Familia salvatoriana
DISCURSO DEL SANTO PADRE JUAN PABLO II
A LA FAMILIA SALVATORIANA
Viernes 19 de marzo de 1999
Querido padre Hoffman;
queridos sacerdotes, hermanos y hermanas salvatorianos;
queridos amigos en Cristo:
Me alegra reunirme con vosotros, miembros de la Sociedad del Divino Salvador, y agradezco al padre Hoffman sus amables palabras de bienvenida. En el amor del Redentor, os saludo a todos: «Gracia y paz, de parte de Dios, nuestro Padre, y del Señor Jesucristo» (Rm 1,7).
Hoy hacemos una breve pausa en nuestro itinerario cuaresmal, porque celebramos la solemnidad de san José, esposo de la santísima Virgen María y patrono de la Iglesia universal. Reflexionar en su actitud de solicitud y protección amorosa para con María y el niño Jesús me brinda una especie de marco para mi visita de esta tarde. De hecho, esos mismos sentimientos albergaba vuestro fundador, el padre Francisco María de la Cruz Jordán, ante cuya tumba acabo de orar: sentía una gran devoción por la Madre de nuestro Señor y un gran celo por Cristo y su Iglesia. Precisamente esa devoción y ese celo impulsaron al padre Jordán, al volver a Roma de un viaje a Tierra Santa, a emitir sus votos religiosos con otros dos sacerdotes y a tomar el nombre de Francisco María de la Cruz. Así nació la Sociedad del Divino Salvador, que desde entonces se ha desarrollado, llevando la obra, rebosante de gracia, de su apostolado a todos los continentes.

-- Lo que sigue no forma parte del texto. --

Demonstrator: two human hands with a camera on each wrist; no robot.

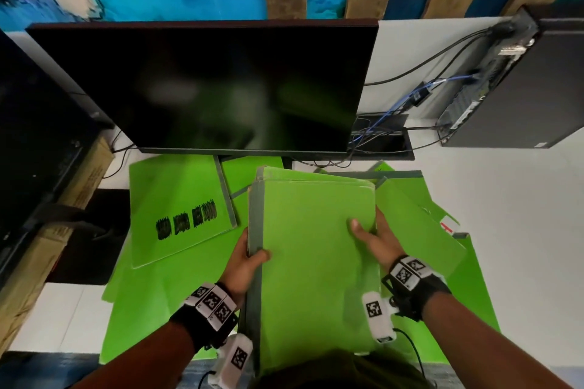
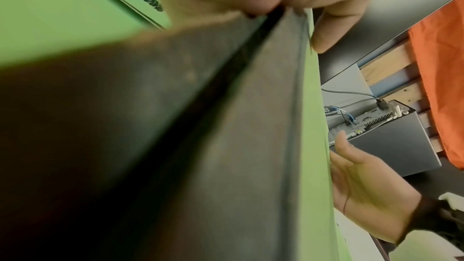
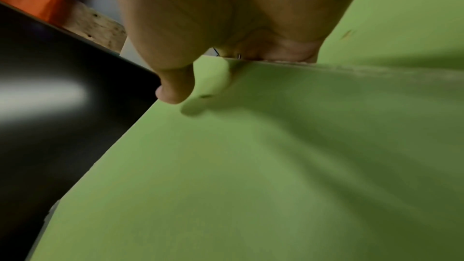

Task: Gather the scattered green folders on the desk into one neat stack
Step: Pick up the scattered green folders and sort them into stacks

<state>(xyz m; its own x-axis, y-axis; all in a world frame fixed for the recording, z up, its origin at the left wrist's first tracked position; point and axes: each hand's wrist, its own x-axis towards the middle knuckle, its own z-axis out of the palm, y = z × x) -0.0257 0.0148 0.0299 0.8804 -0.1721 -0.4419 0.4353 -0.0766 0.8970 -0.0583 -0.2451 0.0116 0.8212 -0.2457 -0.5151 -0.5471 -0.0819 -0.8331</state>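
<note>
Head view shows my left hand (image 1: 245,257) grasping the grey-taped spine edge of a stack of green folders (image 1: 313,249), thumb on the top cover and fingers underneath. My right hand (image 1: 374,238) holds the opposite edge the same way, thumb lying on the cover, the other fingers hidden below. The stack sits between both grips, above the tabletop (image 1: 512,215), its far end tilted toward the monitor (image 1: 202,85); several covers fan slightly apart at that far end.

Loose folders lie around it. One with black scribbled marks (image 1: 180,211) lies flat to the left, near the stack's spine but apart from it. More green folders (image 1: 420,224) lie overlapped to the right, partly under the stack, one showing a small red-and-white label. Another green sheet spreads beneath everything toward the near tabletop edge.

The dark monitor stands just behind the folders, its stand reaching down among them. A desktop computer (image 1: 512,85) stands at the right rear with black and blue cables (image 1: 420,95) running to it. A cardboard box (image 1: 57,224) sits at the left beside another dark screen.

Left wrist view, blurred, shows the grey spines (image 2: 251,126) close up with my thumb (image 2: 334,33) over the top cover.
</note>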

Ahora os corresponde a vosotros, queridos hermanos y hermanas, continuar la obra del padre Jordán, que consiste en dar a conocer a Cristo como el Salvador del mundo. Sí, en el umbral del tercer milenio cristiano, los hombres y mujeres de nuestro tiempo necesitan más que nunca de este conocimiento, de esta verdad que los hará libres (cf. Jn 8, 32): «Esta es la vida eterna: que te conozcan a ti, el único Dios verdadero, y al que tú has enviado, Jesucristo» (Jn 17, 3). Con el testimonio de vuestro compromiso y el ejemplo de vuestra generosidad y vuestro amor ilimitados, como los que dieron san José y vuestro fundador, el mundo será cada vez más libre de la esclavitud del pecado y de la muerte, el Evangelio se proclamará con mayor entusiasmo y fuerza, la fe aumentará y la Iglesia misma crecerá en santidad y gracia. Éstos son los frutos seguros de una vida gastada para que los demás tengan fe y esperanza.
Por eso, como conviene particularmente en este día dedicado al recuerdo del padre putativo de nuestro Señor, invoco sobre todos los salvatorianos la protección de san José. A través de su poderosa intercesión, pido a Dios que sigáis dando un testimonio elocuente y fiel del carisma del padre Francisco María de la Cruz; que sintáis un intenso amor a Cristo y a su Iglesia y una gran devoción a nuestra santísima Madre; y que vuestra vida de servicio desinteresado, especialmente en medio de los jóvenes y en las misiones, inspire a otros a abrazar la fe cada vez más plenamente, para que puedan «oír la palabra de Dios y guardarla» (cf. Lc 11, 28; Mt 1, 24).
Que las abundantes bendiciones de Dios todopoderoso estén siempre con vosotros.